What to produce: Transcribe, word for word and without additions, each line below from the one containing "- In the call" through the one containing "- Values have", both ends included.

Excerpts from a dataset:

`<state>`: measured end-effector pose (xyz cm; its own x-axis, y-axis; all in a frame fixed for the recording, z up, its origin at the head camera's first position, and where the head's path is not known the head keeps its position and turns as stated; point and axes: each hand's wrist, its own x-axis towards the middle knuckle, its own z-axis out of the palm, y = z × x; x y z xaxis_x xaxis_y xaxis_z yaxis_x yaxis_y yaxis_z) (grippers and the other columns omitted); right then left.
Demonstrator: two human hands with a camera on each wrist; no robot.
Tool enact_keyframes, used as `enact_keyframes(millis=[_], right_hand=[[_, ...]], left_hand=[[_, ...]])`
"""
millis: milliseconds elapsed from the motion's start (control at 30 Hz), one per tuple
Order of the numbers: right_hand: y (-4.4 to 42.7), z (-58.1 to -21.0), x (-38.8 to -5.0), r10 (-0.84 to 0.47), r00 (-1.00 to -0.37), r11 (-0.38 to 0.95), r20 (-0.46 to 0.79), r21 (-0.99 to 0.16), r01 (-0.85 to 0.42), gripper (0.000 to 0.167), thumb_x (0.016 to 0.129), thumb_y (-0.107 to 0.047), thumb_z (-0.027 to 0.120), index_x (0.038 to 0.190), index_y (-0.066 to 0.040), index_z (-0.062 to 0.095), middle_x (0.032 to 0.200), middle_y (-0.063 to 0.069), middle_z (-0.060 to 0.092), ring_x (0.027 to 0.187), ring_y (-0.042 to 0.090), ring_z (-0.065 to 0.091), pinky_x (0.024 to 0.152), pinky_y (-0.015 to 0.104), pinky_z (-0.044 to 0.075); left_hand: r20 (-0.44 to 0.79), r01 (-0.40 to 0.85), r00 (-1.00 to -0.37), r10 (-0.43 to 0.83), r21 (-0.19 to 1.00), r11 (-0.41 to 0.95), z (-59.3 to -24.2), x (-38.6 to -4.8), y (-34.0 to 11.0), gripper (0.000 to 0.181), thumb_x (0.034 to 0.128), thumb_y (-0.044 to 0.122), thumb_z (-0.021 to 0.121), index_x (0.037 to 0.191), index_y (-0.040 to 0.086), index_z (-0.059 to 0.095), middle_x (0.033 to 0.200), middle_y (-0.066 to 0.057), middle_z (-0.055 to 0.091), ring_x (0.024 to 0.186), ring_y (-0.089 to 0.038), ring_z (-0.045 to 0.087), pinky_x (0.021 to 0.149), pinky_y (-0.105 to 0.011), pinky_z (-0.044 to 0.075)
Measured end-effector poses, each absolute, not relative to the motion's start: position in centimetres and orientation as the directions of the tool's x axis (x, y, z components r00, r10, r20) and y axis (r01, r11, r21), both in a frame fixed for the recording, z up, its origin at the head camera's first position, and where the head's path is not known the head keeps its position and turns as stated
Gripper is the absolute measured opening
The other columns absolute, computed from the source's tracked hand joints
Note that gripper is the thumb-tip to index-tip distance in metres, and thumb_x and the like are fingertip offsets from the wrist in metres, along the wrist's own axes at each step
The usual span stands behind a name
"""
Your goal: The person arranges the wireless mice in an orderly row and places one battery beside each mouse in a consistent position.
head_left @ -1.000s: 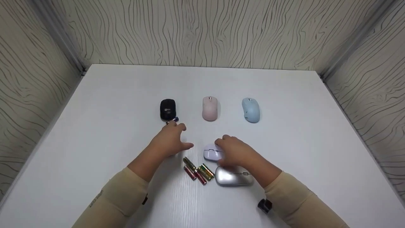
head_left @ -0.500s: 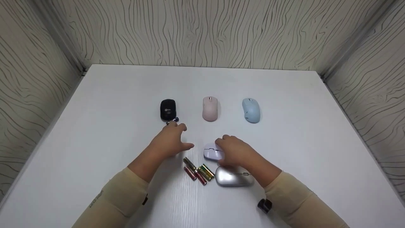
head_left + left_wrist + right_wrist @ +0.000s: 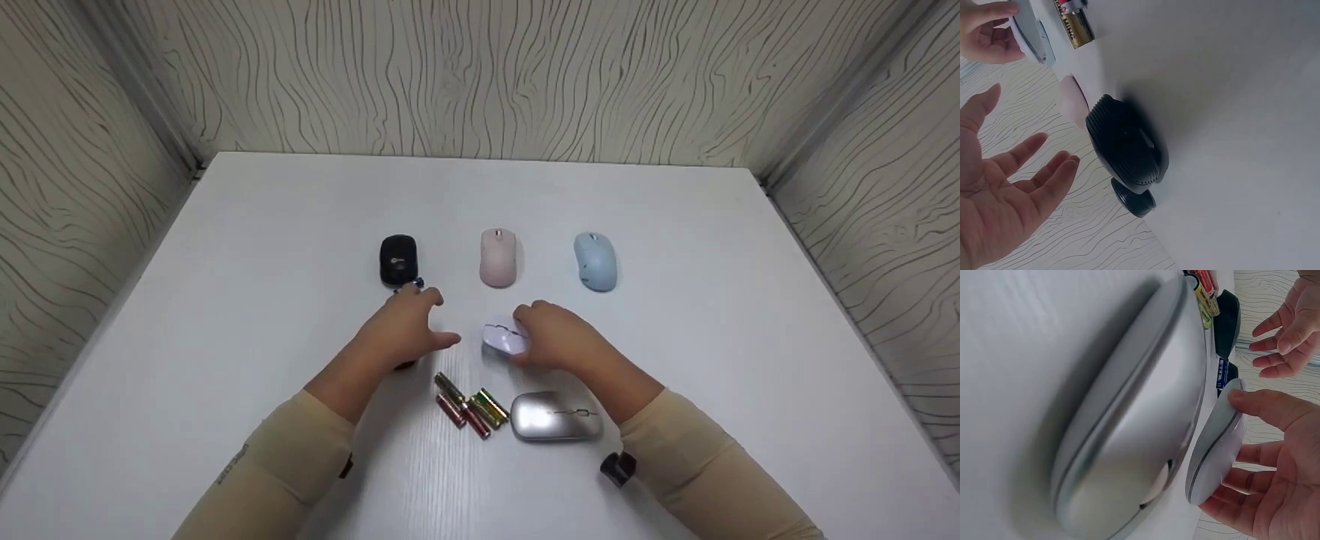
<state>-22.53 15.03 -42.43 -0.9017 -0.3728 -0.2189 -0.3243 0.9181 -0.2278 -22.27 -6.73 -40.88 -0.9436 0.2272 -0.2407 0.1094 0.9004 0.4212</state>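
Observation:
My right hand (image 3: 555, 335) pinches a pale lavender mouse (image 3: 504, 339) between thumb and fingers. In the right wrist view that lavender mouse (image 3: 1216, 444) is tilted and raised off the table. My left hand (image 3: 401, 326) is spread with its thumb out, holding nothing. Under it, mostly hidden in the head view, lies a black mouse with ridged sides (image 3: 1126, 143). Just beyond the left fingertips is a dark blue battery (image 3: 417, 283), partly hidden, beside another black mouse (image 3: 398, 259). A silver mouse (image 3: 555, 416) lies nearer the body than my right hand.
Several red, green and gold batteries (image 3: 474, 409) lie loose left of the silver mouse. A pink mouse (image 3: 498, 258) and a light blue mouse (image 3: 596, 262) stand farther back on the white table (image 3: 690, 225). Patterned panels (image 3: 450, 75) enclose the back and sides.
My right hand has lifted the lavender mouse and moved it slightly away from the body, off from the silver mouse. The left hand has barely moved.

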Motion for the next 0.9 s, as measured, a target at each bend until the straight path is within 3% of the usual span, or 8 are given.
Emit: enact_keyframes(millis=[333, 533, 900], right_hand=[[14.2, -42.1, -24.6, -0.268, -0.928, 0.948, -0.259, -0.246, -0.205, 0.060, 0.071, -0.036, 0.073, 0.118, -0.004, 0.053, 0.097, 0.010, 0.060, 0.081, 0.021, 0.053, 0.074, 0.038, 0.047], [13.3, -42.0, -25.1, -0.186, -0.928, 0.952, -0.322, -0.294, -0.089, 0.075, 0.072, -0.036, 0.074, 0.134, -0.006, 0.042, 0.117, 0.013, 0.057, 0.095, 0.024, 0.053, 0.087, 0.041, 0.045], [12.3, -43.1, -25.3, -0.123, -0.920, 0.948, -0.371, -0.319, 0.002, 0.079, 0.076, -0.040, 0.065, 0.141, -0.007, 0.033, 0.123, 0.012, 0.055, 0.100, 0.025, 0.054, 0.087, 0.043, 0.045]], left_hand=[[-0.226, 0.097, -0.949, 0.222, 0.462, 0.882, -41.6, -23.6, -6.7, 0.062, 0.0774, 0.045, 0.068, 0.128, 0.013, 0.049, 0.128, -0.015, 0.043, 0.114, -0.025, 0.049, 0.094, -0.041, 0.042], [-0.228, 0.078, -0.951, 0.208, 0.475, 0.877, -41.8, -23.9, -6.5, 0.062, 0.0774, 0.045, 0.068, 0.128, 0.016, 0.049, 0.128, -0.014, 0.043, 0.113, -0.025, 0.050, 0.093, -0.042, 0.042], [-0.202, 0.113, -0.951, 0.233, 0.475, 0.873, -41.8, -24.0, -6.3, 0.061, 0.0793, 0.048, 0.065, 0.128, 0.014, 0.049, 0.127, -0.014, 0.045, 0.113, -0.027, 0.050, 0.094, -0.041, 0.042]])
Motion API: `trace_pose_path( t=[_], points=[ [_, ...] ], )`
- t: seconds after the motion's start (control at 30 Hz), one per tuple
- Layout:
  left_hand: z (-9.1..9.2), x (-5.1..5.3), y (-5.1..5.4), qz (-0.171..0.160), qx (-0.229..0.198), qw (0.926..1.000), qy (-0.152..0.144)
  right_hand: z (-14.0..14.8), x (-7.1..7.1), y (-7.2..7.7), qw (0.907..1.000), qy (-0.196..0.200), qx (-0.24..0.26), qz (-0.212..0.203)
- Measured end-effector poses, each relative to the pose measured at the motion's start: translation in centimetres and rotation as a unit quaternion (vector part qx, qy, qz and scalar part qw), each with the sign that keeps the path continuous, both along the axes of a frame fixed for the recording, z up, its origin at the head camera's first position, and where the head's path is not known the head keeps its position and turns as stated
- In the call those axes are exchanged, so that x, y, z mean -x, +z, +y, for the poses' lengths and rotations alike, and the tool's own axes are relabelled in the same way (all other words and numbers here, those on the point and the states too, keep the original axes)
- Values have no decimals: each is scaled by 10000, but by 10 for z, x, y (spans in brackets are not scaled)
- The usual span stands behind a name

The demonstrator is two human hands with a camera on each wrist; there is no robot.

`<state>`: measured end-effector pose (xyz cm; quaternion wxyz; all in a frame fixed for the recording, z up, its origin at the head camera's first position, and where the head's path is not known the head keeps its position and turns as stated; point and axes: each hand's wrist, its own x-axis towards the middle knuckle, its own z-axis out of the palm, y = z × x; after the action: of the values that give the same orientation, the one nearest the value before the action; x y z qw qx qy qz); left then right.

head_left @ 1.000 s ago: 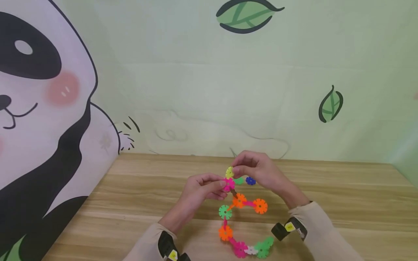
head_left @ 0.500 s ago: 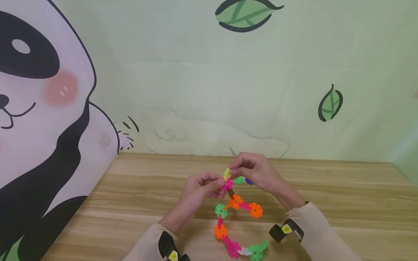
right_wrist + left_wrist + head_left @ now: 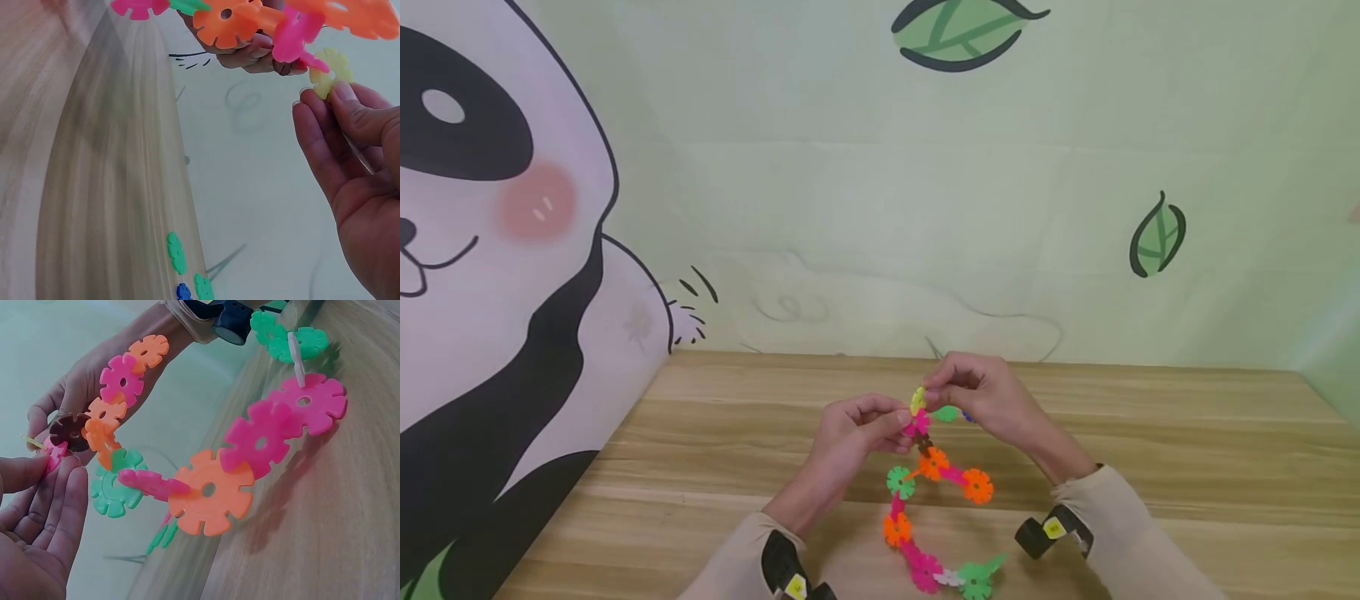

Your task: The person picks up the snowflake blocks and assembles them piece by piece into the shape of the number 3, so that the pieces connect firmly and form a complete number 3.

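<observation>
Between thumb and fingers, my left hand point(image 3: 853, 433) pinches a pink snowflake disc point(image 3: 917, 423) at the top of a linked chain of notched plastic discs. My right hand point(image 3: 988, 396) pinches a yellow snowflake disc point(image 3: 340, 62), whose rim meets the pink one's edge; how deep the slots sit is hard to tell. Below the pink disc comes a brown disc point(image 3: 62, 428), partly covered by fingers in the head view. From there the chain branches: a short arm ends in an orange disc point(image 3: 977, 486), while a longer curve runs through a green disc point(image 3: 900, 482) down to joined green discs point(image 3: 976, 581).
Loose on the wooden table point(image 3: 737, 475) behind the hands lie a green disc point(image 3: 177, 253), another green disc point(image 3: 203, 287) and a blue disc point(image 3: 183, 292). A pale green wall point(image 3: 820, 200) with a panda picture rises behind the table's far edge.
The chain has swung slightly left. The yellow disc has turned more edge-on, and my right hand has shifted a little left, covering more of the blue disc.
</observation>
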<state>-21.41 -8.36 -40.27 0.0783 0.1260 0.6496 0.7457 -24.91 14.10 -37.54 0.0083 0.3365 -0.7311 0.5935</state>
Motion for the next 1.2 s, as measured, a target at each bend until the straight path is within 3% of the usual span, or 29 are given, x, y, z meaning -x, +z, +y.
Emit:
trace_pose_path(
  t=[0.27,0.6,0.8,1.2],
  points=[
    [-3,1,-1,-60,56,10000,-9,-1,-1,3,9998,-23,-142,-101],
    [-4,3,-1,-186,-10,9998,-29,0,-3,12,9952,-222,-873,-374],
    [-4,3,-1,-172,56,9998,-53,0,-4,15,9908,-387,-1257,-323],
    [-2,4,-2,-76,233,9996,-121,11,-2,16,9901,-407,-1338,-125]
  ],
)
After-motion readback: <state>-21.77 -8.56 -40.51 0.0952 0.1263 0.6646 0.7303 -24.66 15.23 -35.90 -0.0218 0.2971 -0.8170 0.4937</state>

Completed task:
- In the call those axes are exchanged, so that x, y, z mean -x, +z, +y, for the poses' lengths and rotations alike, and the tool's own axes are relabelled in the same way (all other words and numbers here, those on the point and the states too, keep the original axes)
- Values have no decimals: each is scaled by 10000, but by 10 for z, x, y (spans in brackets are not scaled)

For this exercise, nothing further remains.